De gentleman-bandiet-nya Marije Plomp
Si Kakek menceritakan pengalamannya hidupnya kepada Si Bapak, bagaimana sewaktu kecil hidup menderita di zaman penjajahan Belanda, beranjak dewasa kurang sandang kurang makan di zaman Jepang, dan berjuang untuk kemerdekaan negara melawan penjajah. Meskipun diceritakan berulang kali, cerita itu selesai tak berkesan setelah diucapkan. Si Bapak bercerita kepada Si Anak, bagaimana susahnya hidup Si Bapak sebagai kanak-kanak pada zaman Jepang, dan berjuang mengentaskan dirinya dari penderitaan melalui zaman Orla dan Orba. Cerita itupun selesai setelah didongengkan. Cerita Si Kakek pun tak tersentuh dalam dongengan itu, karena memang sudah selesai terucapkan oleh Si Kakek. Si Anak kini berpolitik praktis mencalonkan diri jadi caleg atau capres, ingin memimpin bangsa, karena ‘gregeten’ mengalami, menyaksikan, merasakan betapa susahnya rakyat hidup bergulat dengan kemiskinan dan kebodohan. Dengan pengalamannya itu Si Anak punya angan-angan memimpin negara, karena ia tersadar merasa punya solusi, punya kemampuan untuk menyejahterakan rakyat kalau ia punya kekuasaan menyelenggarakan negara. Si Anak sadar merasa bisa melakukan angan-angannya, dengan modal mengalami sendiri faktanya yaitu rakyat menderita karena kesalahan penguasa negara pada zamannya. Sejarah kehidupan dan perjuangan Si Bapak, apalagi Si Kakek, tidak perlu dijadikan modal pengetahuan. Si Anak hanya punya kesadaran pengetahuan hidup masa kini dan melamunkan masa depan. Si Anak tidak punya sejarah leluhurnya, sangat mungkin sekali Si Anak akan berjuang persis seperti jurus-jurus yang dilakukan oleh Si Kakek dan Si Bapak, berjalan di tempat cara mengentaskan kemiskinan dan kebodohan rakyat bangsanya. Tidak ada kiat-kiat baru, siasat baru, dicovery dari perjuangan Si Kakek dan Si Bapak. Hasilnya masa depan? Sama! Karena apa? Karena rakyat yang bakal dipimpinnya juga seperti rakyat zaman kolonial Belanda atau zaman penjajahan Jepang, rakyat yang tidak punya sejarah kehidupan sosial leluhurnya.

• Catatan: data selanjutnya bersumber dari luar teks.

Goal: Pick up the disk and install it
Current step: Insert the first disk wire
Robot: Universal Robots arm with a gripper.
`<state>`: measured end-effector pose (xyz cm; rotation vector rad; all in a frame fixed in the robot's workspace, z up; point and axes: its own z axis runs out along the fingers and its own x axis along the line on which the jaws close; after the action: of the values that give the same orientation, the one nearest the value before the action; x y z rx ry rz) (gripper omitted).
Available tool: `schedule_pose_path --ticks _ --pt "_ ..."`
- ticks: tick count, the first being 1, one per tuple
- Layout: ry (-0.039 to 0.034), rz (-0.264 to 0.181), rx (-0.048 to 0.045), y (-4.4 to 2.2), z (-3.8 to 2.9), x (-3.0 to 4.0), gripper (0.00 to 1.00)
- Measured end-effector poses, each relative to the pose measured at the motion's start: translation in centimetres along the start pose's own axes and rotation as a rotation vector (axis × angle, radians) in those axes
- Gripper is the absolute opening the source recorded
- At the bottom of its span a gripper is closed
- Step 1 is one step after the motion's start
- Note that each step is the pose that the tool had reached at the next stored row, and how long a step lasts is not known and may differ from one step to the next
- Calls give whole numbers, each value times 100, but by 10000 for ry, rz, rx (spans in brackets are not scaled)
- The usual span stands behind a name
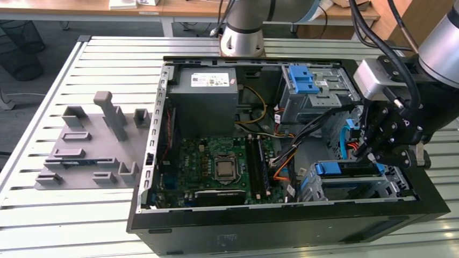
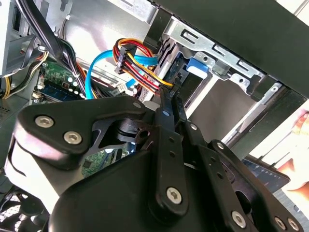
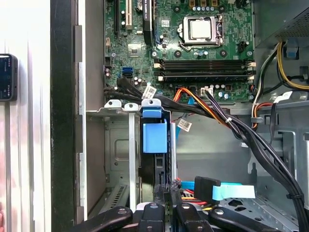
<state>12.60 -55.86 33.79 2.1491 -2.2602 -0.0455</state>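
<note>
Bench: slatted metal table with an open computer case lying on its side. A grey moulded fixture sits on the table, just beside the case on the exterior view's left.

Inside the case:
- The power supply box is at the far end.
- The green motherboard is nearer the camera than the box.
- A blue latch piece sits on the far drive bay, at the exterior view's right.

Disk: it stands on edge in the near drive cage, at the exterior view's lower right corner of the case. In the first wrist view the disk shows edge-on between the cage's metal rails, its blue frame tab toward the motherboard. In the second wrist view the blue frame sits inside the cage mouth.

Gripper: it hangs over that cage, lined up with the disk. In both wrist views the gripper has its fingers drawn together, narrower than the disk's edge. The tips are right at the disk's end that faces out of the cage. I cannot tell whether they touch it. Nothing is pinched between them.

Cables: an orange, red and yellow bundle runs just beside the fingertips. A flat light-blue cable lies near them in the bay.
</note>
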Motion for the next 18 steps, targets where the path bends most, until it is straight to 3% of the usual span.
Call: schedule_pose_path --ticks 13,18 --pt "2 85 -75 -17 25 -1 16" --pt "4 112 -162 -24 24 -1 16"
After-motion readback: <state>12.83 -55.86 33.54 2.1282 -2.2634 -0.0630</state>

(Kondisi Indonesia 2008 ternyata tidak jauh berbeda dari kondisi 1860. Misalnya, perilaku dan mentalitas pejabat kita saat ini tak berbeda jauh dari Bupati Lebak Raden Adipati Karta Natanegara yang bermental KKN sebagaimana dilukiskan dalam buku Max Havelaar. ~ Endang Suryadinata, Jawa Pos 16-08-08).